- Beninese Scouting
- Country: Benin
- Founded: 1932
- Membership: 8,873
- Affiliation: World Organization of the Scout Movement
- Website scoutdubenin.org

= Scoutisme Béninois =

National scouting organization of Benin

Scoutisme Béninois is the national Scouting organization of Benin. Scouting in Benin started around 1930 and became a member of the World Organization of the Scout Movement in 1964 under the previous name Dahomey. Its Girl Guide branch, the Guides du Bénin, is a member of the World Association of Girl Guides and Girl Scouts.

The coeducational Scoutisme Béninois has 8,873 members as of 2021.

In 1977, Ernest Mehinto was awarded the Bronze Wolf, the only distinction of the World Organization of the Scout Movement, awarded by the World Scout Committee for exceptional services to world Scouting.

==Activities==
Scouts carry out literacy campaigns and offer courses in childrearing. They are involved in community projects such as digging wells, anti-malaria campaigns, building village schools and developing modern farms where children may spend several weeks learning to read and grow food.

The Market Center of Ouidah, which was established by the Scouts more than 20 years ago , trains young people in agricultural skills, thus helping to reverse the exodus towards the cities. Benin Scouts have also engaged in a cattle farm project in the southern forest region of the country, raising healthy cattle despite the threat of disease spread by tsetse fly.
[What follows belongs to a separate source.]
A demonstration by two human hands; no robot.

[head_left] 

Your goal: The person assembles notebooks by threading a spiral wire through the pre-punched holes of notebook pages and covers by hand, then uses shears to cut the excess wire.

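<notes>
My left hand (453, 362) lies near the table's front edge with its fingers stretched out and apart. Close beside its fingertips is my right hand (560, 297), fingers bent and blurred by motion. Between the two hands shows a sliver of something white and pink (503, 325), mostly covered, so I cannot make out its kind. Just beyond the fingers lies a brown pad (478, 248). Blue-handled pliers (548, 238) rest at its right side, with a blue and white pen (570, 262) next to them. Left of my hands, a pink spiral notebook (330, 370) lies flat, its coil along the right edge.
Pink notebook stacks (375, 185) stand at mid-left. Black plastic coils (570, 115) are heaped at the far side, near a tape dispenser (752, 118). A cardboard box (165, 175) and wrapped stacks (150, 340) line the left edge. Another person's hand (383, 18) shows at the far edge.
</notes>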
A workshop has been held on "New Energies". As a result, Scouts are now building and showing others how to build cooking stoves that use 90 percent less fuel than open fires.

==Sections==
- Louveteaux/Louvettes - ages 6 to 12
- Eclaireurs/Eclaireuses - ages 11 to 16
- Compagnons/Compagnes - ages 15 to 19
- Routiers/Guides - ages 18 to 35

The Scout Motto is Sois Prêt, Be Prepared in French.